Kate and her normally ordered vodka Screwdrivers. That day she took a beer.
“Let’s go sit in the beer garden,” she said to Pete, quieter than usual.
“But the fellas are in the pool room babe”
“Just while we wait for Kate, please Pete.”

They sat on a bench under the perspex roof without saying much. They didn’t have much to say. Emma and Pete had been going out since she graduated, coming on a year already. Pete had left school years ago. Dropped out, to do a plumbing apprenticeship. He still hadn’t finished. He was a sweet guy though, Pete. Emma liked him, a little bit because of his big arms and because he was soft with her when they were alone (funny that, the metamorphoses of men alone with a woman), and a little bit because there weren’t many other guys to like. He gave her something to think about. She wasn’t thinking about him tonight though. Why hadn’t she said anything sooner? She thought Kate wasn’t good at keeping secrets. And so when Emma heard the rowdy roar from inside plummet into silence, her innards turned.
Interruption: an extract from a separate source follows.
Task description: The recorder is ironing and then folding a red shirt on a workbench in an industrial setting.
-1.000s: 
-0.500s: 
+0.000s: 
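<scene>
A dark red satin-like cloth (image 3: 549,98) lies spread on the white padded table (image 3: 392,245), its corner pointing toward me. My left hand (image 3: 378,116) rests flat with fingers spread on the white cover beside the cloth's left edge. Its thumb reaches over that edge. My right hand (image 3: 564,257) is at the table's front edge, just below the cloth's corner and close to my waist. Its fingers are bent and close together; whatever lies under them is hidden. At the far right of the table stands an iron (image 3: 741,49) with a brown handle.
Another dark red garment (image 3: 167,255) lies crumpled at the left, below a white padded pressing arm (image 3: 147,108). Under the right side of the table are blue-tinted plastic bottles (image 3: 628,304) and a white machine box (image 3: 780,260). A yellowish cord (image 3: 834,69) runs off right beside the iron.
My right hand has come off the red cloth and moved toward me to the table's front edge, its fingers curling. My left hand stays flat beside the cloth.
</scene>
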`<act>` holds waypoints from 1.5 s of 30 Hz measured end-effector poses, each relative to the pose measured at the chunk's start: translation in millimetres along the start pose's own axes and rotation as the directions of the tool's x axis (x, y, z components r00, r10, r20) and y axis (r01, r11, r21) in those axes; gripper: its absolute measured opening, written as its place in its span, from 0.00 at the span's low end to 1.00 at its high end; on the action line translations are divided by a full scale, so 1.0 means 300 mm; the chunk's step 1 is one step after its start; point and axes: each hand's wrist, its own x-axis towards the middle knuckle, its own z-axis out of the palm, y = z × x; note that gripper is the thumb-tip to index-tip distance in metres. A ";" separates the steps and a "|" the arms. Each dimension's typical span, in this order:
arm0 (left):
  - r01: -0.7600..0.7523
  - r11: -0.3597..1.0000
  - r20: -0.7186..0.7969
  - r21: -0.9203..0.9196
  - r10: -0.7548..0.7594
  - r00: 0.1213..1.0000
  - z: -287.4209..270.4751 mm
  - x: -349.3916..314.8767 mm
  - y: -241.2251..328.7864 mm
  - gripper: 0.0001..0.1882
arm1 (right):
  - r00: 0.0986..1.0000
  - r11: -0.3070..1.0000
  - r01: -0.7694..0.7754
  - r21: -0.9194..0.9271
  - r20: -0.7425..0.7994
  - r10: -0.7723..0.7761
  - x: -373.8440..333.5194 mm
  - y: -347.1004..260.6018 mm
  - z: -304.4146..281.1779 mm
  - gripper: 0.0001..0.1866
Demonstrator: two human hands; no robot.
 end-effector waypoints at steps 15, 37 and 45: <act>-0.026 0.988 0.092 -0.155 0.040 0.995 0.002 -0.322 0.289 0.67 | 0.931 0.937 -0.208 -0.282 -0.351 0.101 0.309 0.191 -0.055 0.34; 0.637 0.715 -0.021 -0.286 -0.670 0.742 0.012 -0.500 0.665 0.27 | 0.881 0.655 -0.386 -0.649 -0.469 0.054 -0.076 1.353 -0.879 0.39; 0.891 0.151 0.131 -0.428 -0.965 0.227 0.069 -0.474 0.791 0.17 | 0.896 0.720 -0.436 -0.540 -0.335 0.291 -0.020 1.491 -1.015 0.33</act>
In the next room Kate walked into Ryan’s Pub holding the hand of a crop-cut woman. Wayne, Jim and Johnny who, as a rule, never turned to look at strangers, all immediately swivelled their bar stools. Beers stopped short of mouths which had forgotten their words. Sentences dangled, cut shorter than the woman’s hair, who had become sheepish in front of the collective gaze. Yet this same gaze filled Kate, and she grew, her movements too growing, assured. Her chin, which had always ardently pointed at the ground, now directed a path before her. Her face turned to the ceiling and there was a sparkle in Kate’s dull brown eye. With an unwavering hand, Kate presented her catch. She paraded her through the dark carpeted room and out to the beer garden, where Emma failed to contain a tiny gasp.

“This is Pat,” said Kate, “Pat, this is Emma, and that’s Pete”
Like air pushed from an empty tube, Emma and Pat both made a breathless sound. Pete didn’t manage even that.
“So, what’s your poison? What are you drinking, Pat?” asked Kate.
“Just a coke for me. Thanks.”
“They do a mean Screwdriver here”
“Coke’s fine.”
“Alright. Anything for you two lovebirds?”
Pete got up hurriedly, brushing his shorts in some uncomfortable effort to busy his hands, “Uh, think I’ll just see what the boys are up to in the pool room.”
Pete followed Kate inside, stumbling on a bump in the pavement. His hue deepened.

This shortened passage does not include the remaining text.